A simple website to calculate the powers (exponents) of numbers (bases):

The paper is about rigid kites, so the more or less cube (cubed mass m³ following the volume) scaling law applies: (exponent) K = 2.7, or K = 3, or K = 3.3.

If the base = 10, we obtain about 501 with K = 2.7; then 1000 with K = 3; then about 1995 with K = 3.3. If the base = 2, we obtain respectively about 6.5; then 8; then about 9.85.

For flexible kites (by the numbers of the linked publication the mass increases a little more than the area, this increase slightly increasing as the wing becomes larger; and also take into account that the examples given in the publication may not be fully representative), an approximately square (squared mass m² following the area) scaling law applies, leading to K value of about 2.1-2.3 by my rough estimation, not as a result of the calculation of the numbers in the publication linked above.

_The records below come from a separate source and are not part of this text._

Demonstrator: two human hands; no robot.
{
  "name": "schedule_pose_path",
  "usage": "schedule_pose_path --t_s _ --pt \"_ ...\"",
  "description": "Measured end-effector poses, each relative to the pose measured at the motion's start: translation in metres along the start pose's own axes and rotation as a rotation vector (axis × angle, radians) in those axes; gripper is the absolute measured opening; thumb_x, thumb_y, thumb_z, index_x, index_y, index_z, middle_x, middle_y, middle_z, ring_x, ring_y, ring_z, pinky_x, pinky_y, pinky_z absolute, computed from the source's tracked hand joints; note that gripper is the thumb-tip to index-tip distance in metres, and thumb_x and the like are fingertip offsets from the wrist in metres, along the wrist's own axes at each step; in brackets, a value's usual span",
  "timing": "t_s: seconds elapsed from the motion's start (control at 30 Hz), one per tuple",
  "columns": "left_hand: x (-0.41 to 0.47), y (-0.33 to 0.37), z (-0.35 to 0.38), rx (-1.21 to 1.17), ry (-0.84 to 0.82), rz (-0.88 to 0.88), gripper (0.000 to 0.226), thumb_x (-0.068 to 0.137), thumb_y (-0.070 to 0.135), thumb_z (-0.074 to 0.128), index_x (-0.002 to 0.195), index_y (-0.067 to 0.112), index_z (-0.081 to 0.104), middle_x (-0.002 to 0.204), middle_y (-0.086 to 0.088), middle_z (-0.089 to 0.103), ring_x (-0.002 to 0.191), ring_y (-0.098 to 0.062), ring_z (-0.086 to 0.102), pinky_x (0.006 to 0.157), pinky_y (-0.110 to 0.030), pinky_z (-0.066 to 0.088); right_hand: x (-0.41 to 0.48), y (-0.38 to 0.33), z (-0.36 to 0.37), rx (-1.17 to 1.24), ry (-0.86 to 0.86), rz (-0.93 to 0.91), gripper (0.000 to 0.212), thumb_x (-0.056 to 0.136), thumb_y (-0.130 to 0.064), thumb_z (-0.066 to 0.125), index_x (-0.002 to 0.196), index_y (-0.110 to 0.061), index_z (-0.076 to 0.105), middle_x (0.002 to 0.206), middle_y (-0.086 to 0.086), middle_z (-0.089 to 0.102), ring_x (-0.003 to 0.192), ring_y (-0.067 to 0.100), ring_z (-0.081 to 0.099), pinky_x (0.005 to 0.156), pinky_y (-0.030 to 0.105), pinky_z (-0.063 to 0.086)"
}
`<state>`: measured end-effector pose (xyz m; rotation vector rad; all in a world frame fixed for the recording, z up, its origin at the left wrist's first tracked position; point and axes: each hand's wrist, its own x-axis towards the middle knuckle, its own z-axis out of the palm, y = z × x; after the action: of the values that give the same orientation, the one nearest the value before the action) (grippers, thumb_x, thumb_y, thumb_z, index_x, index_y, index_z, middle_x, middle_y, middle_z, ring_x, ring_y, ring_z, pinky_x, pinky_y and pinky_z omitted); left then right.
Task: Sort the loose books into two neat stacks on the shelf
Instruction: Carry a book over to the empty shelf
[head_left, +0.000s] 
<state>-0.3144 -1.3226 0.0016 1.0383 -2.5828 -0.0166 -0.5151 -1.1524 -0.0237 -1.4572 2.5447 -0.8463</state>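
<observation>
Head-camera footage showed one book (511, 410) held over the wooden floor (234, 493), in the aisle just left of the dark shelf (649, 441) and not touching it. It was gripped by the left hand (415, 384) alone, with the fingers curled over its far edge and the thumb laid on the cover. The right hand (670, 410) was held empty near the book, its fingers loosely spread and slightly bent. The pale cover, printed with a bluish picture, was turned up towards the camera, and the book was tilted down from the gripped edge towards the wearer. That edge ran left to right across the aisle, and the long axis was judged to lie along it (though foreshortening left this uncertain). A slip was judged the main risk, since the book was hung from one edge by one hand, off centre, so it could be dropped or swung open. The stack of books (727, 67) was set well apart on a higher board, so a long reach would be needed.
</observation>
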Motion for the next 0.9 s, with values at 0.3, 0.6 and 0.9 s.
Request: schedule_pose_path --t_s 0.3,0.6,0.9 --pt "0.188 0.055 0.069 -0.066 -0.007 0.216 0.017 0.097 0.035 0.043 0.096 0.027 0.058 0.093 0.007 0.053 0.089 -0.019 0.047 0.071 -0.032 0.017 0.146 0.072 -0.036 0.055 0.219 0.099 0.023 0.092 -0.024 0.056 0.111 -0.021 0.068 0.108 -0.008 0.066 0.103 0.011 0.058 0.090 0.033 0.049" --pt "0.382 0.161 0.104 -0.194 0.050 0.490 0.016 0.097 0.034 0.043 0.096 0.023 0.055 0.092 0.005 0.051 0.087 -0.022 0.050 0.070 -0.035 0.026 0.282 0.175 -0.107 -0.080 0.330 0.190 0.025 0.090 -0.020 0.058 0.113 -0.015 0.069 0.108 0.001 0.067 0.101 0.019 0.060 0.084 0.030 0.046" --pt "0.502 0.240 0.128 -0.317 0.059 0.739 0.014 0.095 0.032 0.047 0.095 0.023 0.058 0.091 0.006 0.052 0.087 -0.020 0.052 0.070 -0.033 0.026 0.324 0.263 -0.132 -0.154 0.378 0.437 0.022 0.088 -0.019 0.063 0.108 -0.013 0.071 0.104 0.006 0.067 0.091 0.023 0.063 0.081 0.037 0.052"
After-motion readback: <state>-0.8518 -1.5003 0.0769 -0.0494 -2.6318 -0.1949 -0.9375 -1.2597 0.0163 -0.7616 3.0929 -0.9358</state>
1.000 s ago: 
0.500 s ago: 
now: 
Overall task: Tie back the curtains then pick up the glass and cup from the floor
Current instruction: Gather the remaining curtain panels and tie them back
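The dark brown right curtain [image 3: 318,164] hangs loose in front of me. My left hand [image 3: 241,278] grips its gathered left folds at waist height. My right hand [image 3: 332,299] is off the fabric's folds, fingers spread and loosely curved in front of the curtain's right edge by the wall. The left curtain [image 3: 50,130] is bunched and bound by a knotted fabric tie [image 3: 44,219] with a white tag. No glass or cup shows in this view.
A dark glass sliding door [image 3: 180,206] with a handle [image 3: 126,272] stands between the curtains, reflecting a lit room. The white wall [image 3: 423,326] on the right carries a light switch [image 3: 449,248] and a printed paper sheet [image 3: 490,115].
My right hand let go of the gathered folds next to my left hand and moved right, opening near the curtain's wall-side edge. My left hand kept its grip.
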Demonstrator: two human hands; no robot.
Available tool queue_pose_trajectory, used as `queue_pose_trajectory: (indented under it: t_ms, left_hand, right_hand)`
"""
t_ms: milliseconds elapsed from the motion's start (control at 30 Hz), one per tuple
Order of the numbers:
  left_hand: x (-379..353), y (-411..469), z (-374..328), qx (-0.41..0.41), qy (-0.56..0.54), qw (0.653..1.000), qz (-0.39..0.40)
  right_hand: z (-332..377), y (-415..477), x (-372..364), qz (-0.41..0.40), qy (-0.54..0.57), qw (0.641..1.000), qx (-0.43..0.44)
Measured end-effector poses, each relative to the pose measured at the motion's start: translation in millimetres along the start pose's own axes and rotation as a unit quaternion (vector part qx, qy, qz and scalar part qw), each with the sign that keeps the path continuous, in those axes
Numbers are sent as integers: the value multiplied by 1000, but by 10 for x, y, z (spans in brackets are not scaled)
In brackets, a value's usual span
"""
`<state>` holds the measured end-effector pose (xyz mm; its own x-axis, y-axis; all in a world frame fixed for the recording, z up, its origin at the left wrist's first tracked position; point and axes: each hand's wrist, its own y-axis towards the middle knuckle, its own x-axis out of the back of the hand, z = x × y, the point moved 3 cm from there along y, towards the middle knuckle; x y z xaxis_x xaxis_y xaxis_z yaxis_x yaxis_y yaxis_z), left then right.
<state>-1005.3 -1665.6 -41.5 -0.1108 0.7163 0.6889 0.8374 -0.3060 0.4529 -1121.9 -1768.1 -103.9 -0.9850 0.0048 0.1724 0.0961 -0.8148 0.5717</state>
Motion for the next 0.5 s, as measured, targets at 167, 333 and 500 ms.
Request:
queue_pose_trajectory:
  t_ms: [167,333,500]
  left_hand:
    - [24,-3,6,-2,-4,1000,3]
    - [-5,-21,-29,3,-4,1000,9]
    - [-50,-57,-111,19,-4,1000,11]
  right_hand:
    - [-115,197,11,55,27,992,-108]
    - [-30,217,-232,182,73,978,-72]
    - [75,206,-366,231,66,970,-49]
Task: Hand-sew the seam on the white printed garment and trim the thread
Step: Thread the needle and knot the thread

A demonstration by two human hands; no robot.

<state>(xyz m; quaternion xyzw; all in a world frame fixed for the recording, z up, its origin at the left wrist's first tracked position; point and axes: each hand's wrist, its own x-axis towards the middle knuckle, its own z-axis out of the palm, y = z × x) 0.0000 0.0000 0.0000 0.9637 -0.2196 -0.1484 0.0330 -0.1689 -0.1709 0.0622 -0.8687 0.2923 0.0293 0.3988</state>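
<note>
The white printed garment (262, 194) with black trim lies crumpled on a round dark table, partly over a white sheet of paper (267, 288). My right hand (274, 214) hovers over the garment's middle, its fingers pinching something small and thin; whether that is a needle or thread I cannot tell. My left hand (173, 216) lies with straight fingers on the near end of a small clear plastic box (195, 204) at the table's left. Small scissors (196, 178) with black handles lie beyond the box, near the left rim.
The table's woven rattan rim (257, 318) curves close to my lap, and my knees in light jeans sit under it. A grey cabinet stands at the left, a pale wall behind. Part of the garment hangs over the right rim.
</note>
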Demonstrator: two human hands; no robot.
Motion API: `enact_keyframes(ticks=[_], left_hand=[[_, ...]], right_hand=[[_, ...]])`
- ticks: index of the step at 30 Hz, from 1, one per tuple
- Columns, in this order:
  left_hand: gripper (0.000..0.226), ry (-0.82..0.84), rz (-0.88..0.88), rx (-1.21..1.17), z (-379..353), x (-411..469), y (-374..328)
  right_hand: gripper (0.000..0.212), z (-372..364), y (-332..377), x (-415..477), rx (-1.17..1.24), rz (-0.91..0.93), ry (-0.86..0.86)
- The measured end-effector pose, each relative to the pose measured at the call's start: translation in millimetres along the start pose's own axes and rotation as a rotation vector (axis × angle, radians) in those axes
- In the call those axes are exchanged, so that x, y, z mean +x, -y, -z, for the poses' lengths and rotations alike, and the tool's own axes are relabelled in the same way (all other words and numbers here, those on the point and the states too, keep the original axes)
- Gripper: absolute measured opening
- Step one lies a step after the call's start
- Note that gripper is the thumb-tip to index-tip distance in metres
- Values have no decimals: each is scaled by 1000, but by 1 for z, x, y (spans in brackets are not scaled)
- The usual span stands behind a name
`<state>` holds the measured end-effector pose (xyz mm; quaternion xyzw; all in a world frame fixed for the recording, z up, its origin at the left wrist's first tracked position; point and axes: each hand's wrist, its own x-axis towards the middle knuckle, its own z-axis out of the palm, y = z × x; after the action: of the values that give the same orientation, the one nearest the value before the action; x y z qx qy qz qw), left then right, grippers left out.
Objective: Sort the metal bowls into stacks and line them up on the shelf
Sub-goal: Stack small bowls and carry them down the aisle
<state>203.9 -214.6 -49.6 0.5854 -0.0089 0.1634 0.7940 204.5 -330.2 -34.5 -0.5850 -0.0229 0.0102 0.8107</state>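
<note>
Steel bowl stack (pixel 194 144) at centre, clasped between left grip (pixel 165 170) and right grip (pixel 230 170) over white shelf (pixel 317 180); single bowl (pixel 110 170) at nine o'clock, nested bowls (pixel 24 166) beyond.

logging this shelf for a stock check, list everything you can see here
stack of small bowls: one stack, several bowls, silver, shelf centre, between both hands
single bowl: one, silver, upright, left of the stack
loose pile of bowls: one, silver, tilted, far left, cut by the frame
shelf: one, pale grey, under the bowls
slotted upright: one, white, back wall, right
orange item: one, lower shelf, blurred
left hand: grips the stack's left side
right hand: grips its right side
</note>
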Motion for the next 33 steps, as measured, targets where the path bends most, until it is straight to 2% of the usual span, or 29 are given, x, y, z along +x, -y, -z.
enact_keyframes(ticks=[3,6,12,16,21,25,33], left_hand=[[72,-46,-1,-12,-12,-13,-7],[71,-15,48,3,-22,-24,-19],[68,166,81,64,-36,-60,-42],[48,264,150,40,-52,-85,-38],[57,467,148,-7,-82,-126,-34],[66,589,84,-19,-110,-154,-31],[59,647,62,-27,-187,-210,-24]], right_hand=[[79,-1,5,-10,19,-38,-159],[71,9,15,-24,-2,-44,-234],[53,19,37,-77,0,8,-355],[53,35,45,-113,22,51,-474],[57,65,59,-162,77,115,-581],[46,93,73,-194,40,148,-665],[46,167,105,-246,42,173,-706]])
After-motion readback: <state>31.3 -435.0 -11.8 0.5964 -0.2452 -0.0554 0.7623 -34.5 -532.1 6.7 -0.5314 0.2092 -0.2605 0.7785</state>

If the base = 10, we obtain about 126 with K = 2.1, and about 199 with K = 2.3.

If the base is 2, we obtain respectively about 4.29 and about 4.92.

K value of 1.3 as stated on the comment above, would lead to a smaller increase in mass than the increase in area, which does not seem correct, compared to the quasi cubic K of 2.7, 3, and 3.3. Indeed if the base is 10, we obtain about only 19.95, and if the base = 2, we obtain about only 2.46, while with the exponent K = 2 we obtain respectively 100 and 4.

It is the reason why I consider an exponent slightly higher than 2 for flexible kites.

Note that there is a huge difference between K = 2.3 (the high end of my estimates by a ladle, for soft kites), and K = 2.7 (the low end of the estimates for a rigid kite).